10. Başvurucunun yurt dışında yaşadığını ve çalıştığını beyan ettiği dikkate alındığında Mahkemece kaçma şüphesinin varlığı gözetilerek adli kontrol tedbirine karar verilmesi makul görülebilir. Başvurucu hakkındaki kesinleşen mahkumiyet kararının daha sonra gerçekleşen kanun değişikliği sonrasında temyiz edilebilir hale gelmesi ile birlikte başvurucu hakkında verilen cezanın infazı durdurulmuştur. Başvurucunun yurt dışındaki bağları da dikkate alındığında, muhtemel bir şekilde kesinleşebilecek hapis cezasının infazının gerçekleştirilmesindeki kamu yararı gözetilerek, somut olayın koşullarında makul ve orantılı bir şekilde yurt dışına çıkma yasağı tedbirine karar verilmiştir. Bu durumda başvurucunun hak ve menfaatleri ile kamusal yarar arasında adil bir dengenin kurulduğu ve tedbir kararının verildiği tarih itibarıyla anılan müdahalenin ölçülü olduğu kanaatine varılmıştır. Sonuç olarak özel hayata ve aile hayatına saygı hakkına yönelik bir ihlal olmadığının açık olduğu anlaşılmıştır.
11. Açıklanan gerekçelerle başvurunun bu kısmının diğer kabul edilebilirlik koşulları yönünden incelenmeksizin açıkça dayanaktan yoksun olması nedeniyle kabul edilemez olduğuna karar verilmesi gerekir.
B. Makul Sürede Yargılanma Hakkının İhlal Edildiğine İlişkin İddia
12. Başvurucu, yargılamanın yaklaşık 7 yıl sürdüğünü, makul sürede yargılanma hakkının ihlal edildiğini ileri sürmüştür.

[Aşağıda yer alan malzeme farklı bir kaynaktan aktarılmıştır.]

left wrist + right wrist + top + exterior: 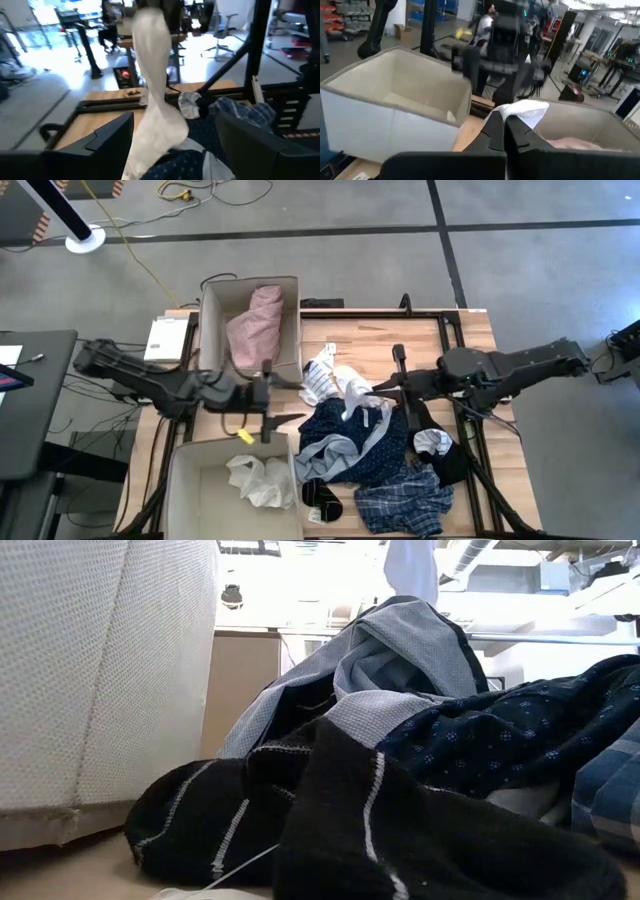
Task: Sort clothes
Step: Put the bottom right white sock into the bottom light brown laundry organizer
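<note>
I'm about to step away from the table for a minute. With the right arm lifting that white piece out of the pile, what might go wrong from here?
The right pincer pinches only an edge of the white garment, so it may slip out. The garment's lower end hangs into the pile and may drag other clothes along. The open left pincer waits close by, between the two boxes, so the arms may bump.

A white garment (157,100) hangs between the left end effector's (172,145) spread fingers, above navy dotted cloth (185,162).
</note>
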Robot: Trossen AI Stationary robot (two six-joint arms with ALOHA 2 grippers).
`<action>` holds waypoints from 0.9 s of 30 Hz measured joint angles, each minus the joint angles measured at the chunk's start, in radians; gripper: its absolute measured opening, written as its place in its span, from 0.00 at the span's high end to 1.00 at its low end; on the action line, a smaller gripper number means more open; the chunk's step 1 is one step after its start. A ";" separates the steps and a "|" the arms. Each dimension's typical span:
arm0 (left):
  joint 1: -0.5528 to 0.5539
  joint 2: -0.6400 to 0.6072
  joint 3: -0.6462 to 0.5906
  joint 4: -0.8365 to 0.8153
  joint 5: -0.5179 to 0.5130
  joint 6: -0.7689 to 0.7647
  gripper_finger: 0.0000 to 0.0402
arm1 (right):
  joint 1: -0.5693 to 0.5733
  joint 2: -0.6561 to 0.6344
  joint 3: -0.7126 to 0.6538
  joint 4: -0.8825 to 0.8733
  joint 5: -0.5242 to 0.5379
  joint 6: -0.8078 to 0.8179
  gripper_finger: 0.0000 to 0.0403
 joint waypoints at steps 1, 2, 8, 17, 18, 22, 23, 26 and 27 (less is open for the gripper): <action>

13. Anayasa Mahkemesi, olay ve olguları somut başvuru ile benzer nitelikte olan Veysi Ado ([GK] B. No: 2022/100837, 27/4/2023) kararında uygulanacak anayasal ilkeleri belirlemiştir. Bu çerçevede Anayasa Mahkemesi 9/1/2013 tarihli ve 6384 sayılı Avrupa İnsan Hakları Mahkemesine Yapılmış Bazı Başvuruların Tazminat Ödenmek Suretiyle Çözümüne Dair Kanun'un geçici 2. maddesinde 28/3/2023 tarihli ve 7445 sayılı Kanun'un 40. maddesi ile yapılan değişikliğe göre 9/3/2023 tarihi (bu tarih dâhil) itibarıyla derdest olan, yargılamaların makul sürede sonuçlandırılmadığı iddialarıyla yapılan başvurulara ilişkin olarak Tazminat Komisyonuna başvuru yolu tüketilmeden yapılan başvurunun incelenmesinin bireysel başvurunun ikincil niteliği ile bağdaşmayacağı neticesine varmıştır. Somut başvuruda, anılan kararda açıklanan ilkelerden ve ulaşılan sonuçtan ayrılmayı gerektiren bir durum bulunmamaktadır. Dolayısıyla makul sürede yargılanma hakkının ihlal edildiğine ilişkin iddia yönünden başvurunun bu kısmının diğer kabul edilebilirlik nedenleri incelenmeksizin başvuru yollarının tüketilmemesi nedeniyle kabul edilemez olduğuna karar verilmesi gerekir.
III. HÜKÜM
Açıklanan gerekçelerle;
A. 1. Özel hayata ve aile hayatına saygı hakkının ihlal edildiğine ilişkin iddianın açıkça dayanaktan yoksun olması nedeniyle KABUL EDİLEMEZ OLDUĞUNA,
2. Makul sürede yargılanma hakkının ihlal edildiğine ilişkin iddianın başvuru yollarının tüketilmemesi nedeniyle KABUL EDİLEMEZ OLDUĞUNA,
B. Yargılama giderlerinin başvurucu üzerinde BIRAKILMASINA 2/11/2023 tarihinde OYBİRLİĞİYLE karar verildi.